Waiting for the Flux Capacitor
On winding down Roux, building ahead of the curve, and what comes after letting go of the thing you believed in most.
Hitting 88 MPH
In Back to the Future II, the Black & Decker Hydrator turns a tiny pizza into a full-sized meal in seconds. Most people know I love a good futuristic food pop culture reference, but lately that movie’s been on my mind for another reason. Doc Brown’s DeLorean had to hit exactly 88 miles per hour to travel through time. Not 87. Not 89. Just 88.
Innovation works like that. It depends on perfect alignment between idea and opportunity. If you're early, it’s like showing a microwave to people still cooking over fire. If you're late, someone else has already launched Ooni and changed the way we make pizza at home.
Today I’m sharing that we’re sunsetting Roux and surprisingly... I feel at peace. There’s clarity in realizing the world might not be ready for what you’ve built, even if the concept is sound and the audience enthusiastic.
Throughout my career, I’ve had a habit of seeing around corners. I used to think being early was a flaw. Maybe I wasn’t telling the story clearly enough, or moving fast enough. But over time, I’ve come to see it differently. The value isn’t just in seeing what’s next, it’s in having the patience and timing to meet the world when it’s ready. But that balance is the hardest part.
Test Runs and Turns
In 2019, after some time away from restaurants, I started reconnecting with operators. Everyone I spoke with agreed it was time for new tools and thinking. That led me to build Krumm, a business intelligence tool centered on an overlooked metric: repeat guest rate.
In tech, we know retention is more valuable than acquisition. In restaurants, we talk endlessly about hospitality, obsess over Yelp reviews, but rarely connect those efforts to what actually matters… getting guests to come back. In other words, retention.
Krumm launched two weeks before the pandemic shut everything down. As restaurants pivoted to survive, retention understandably took a back seat. Today, platforms like Blackbird and SevenRooms are picking up where we left off. Seeing those ideas thrive is a reminder that timing changes everything.
Around the same time, I launched a small project called Guest Collective with my friend Emily. What started as weekly calls to process the collapse of our industry became a space where people wrote love letters to their favorite restaurants. We collected nearly 500 stories—first dates, birthdays, quiet bowls of noodles. Each one a reminder of why restaurants matter.

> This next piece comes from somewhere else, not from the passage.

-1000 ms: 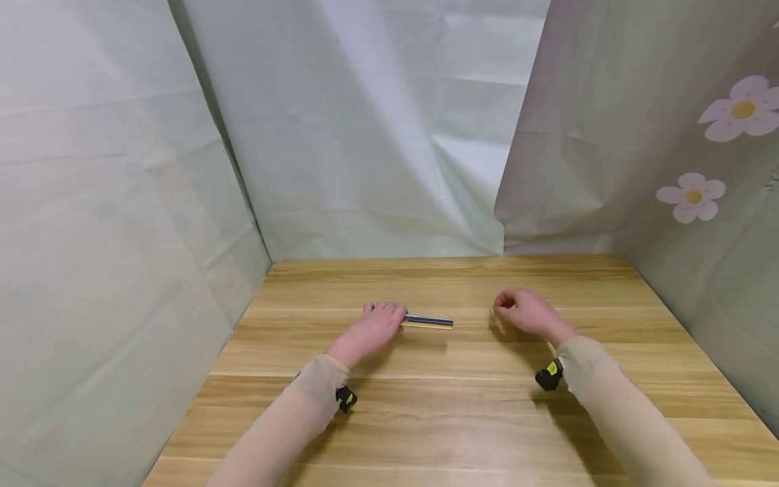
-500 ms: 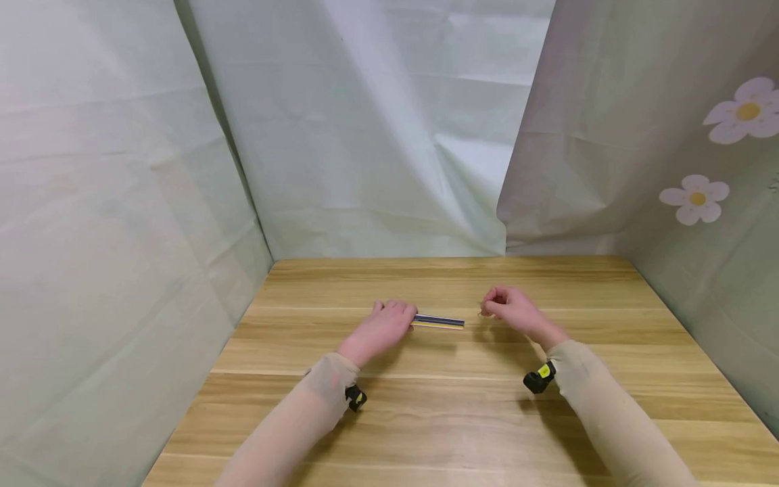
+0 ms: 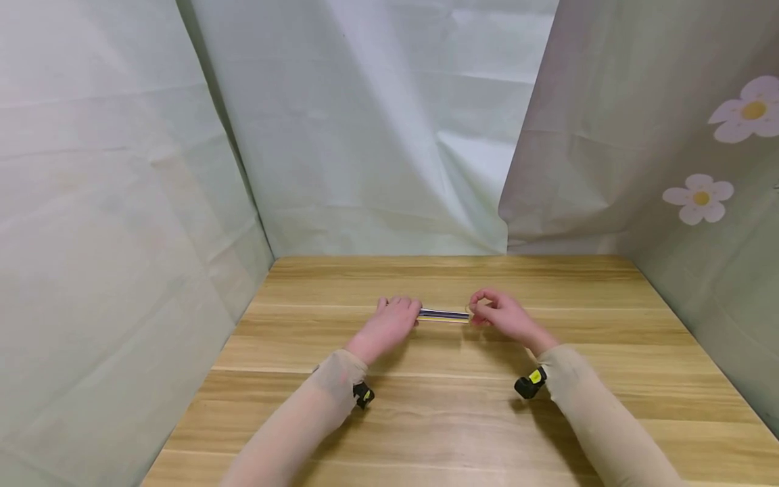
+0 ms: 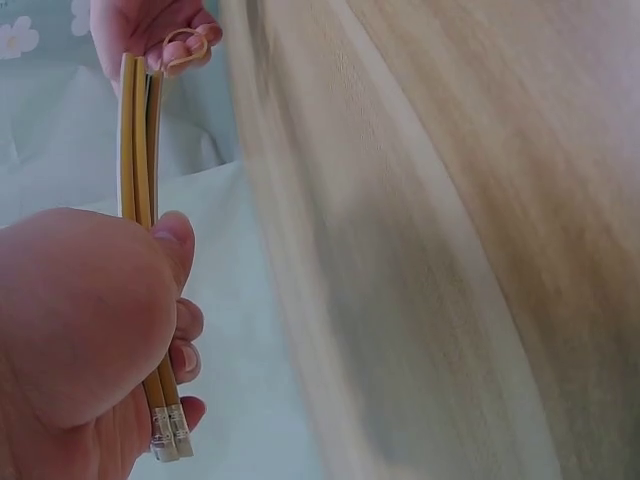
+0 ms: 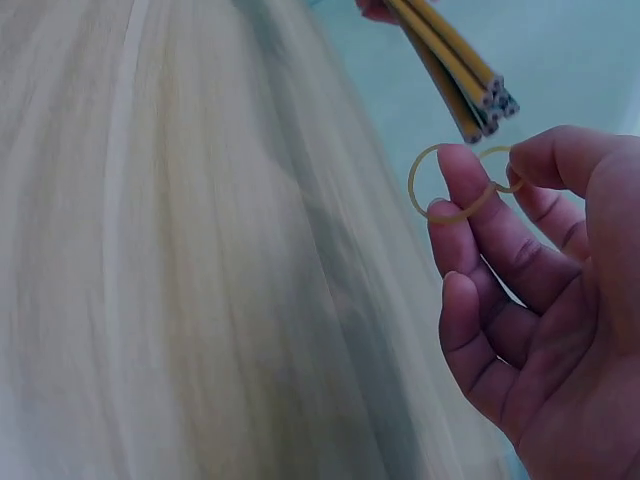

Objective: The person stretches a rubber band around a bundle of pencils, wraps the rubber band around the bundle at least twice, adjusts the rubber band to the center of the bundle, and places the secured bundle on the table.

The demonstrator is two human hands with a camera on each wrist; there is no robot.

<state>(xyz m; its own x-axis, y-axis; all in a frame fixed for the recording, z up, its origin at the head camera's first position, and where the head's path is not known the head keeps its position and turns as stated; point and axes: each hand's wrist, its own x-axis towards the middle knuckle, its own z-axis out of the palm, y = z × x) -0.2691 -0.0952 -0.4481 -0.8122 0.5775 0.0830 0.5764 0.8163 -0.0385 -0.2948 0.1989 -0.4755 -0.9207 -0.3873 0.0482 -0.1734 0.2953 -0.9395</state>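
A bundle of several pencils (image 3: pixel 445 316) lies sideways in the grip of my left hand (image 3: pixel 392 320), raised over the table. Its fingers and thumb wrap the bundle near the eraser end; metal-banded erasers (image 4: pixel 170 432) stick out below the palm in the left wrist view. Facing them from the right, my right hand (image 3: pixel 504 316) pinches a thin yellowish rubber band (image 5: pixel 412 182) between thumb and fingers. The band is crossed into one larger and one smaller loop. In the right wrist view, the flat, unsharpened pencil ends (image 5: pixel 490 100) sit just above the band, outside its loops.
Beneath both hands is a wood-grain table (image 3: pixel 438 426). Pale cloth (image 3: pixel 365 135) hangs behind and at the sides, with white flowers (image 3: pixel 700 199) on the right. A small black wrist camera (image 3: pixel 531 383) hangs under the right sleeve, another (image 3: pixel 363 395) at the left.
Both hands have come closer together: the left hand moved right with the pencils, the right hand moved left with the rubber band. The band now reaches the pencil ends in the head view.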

And then, while watching the Super Bowl, I saw our "Write a Love Letter" CTA in a Jose Cuervo ad. WHAT?! Yeah. At first I was angry. Then proud. Now I just laugh. The idea clearly resonated, the emotion reached its audience, even if the messenger changed.
But seriously... they didn’t even try to improve the design.

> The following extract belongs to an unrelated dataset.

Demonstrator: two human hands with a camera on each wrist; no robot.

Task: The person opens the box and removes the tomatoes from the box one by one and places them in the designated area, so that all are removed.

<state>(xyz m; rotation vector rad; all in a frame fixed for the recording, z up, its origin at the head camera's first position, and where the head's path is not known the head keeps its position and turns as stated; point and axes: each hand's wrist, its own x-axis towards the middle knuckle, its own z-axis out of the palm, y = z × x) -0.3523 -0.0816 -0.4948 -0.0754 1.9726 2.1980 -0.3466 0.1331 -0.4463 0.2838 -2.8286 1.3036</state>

Then came Roux. I was tired of how broken online recipes felt—endless scrolling, cluttered formats, great content buried in the comments. My co-founders and I built something better. We treated recipes not just as instructions, but as collaborative, creative cultural assets, and built a system that supported better distribution while allowing creators to retain ownership of their work.
At the heart of Roux was our belief that recipes are cultural primitives. Like language or art, they shape identity, and we imagined a future where your “culinary passport” could carry your food habits, preferences, and history across health, wellness, travel, and commerce.
Maybe you’ve already guessed this, but we aren’t the only ones seeing these connections. Wonder is experimenting with hybrid formats. Uber and OpenTable are beginning to integrate delivery and reservations. The industry is starting to catch up, finally seeing what we saw all along: our food experiences are deeply interconnected.
But markets move at their own pace. We couldn’t convert momentum into sustainability fast enough. Still, I’m certain the phrase “culinary passport” will show up again… and when it does, I’ll remember where it started.
The Road Ahead
To everyone who believed in Roux—our team, our investors, our creators, and early users—thank you. None of this would’ve happened without you, and I’m proud of what we built together.
Roux pushed me to think at platform scale: to imagine not just better tools, but entirely new systems. Now, with the acceleration of AI, those kinds of ideas feel more possible than ever. We’re at a moment when long-standing complexity can finally be met with real capability—and I’m here for it.
I’m stepping into what’s next with clarity, momentum, and curiosity.
I’m not done building. I’m just waiting for the flux capacitor to light up again.
aw man, sorry to hear this, but congrats on an awesome run, lisa. roux’s mission and vision are so important, i agree the world will catch on eventually.
Personally, I can’t wait to see what you do next and am so proud of what you’ve already accomplished.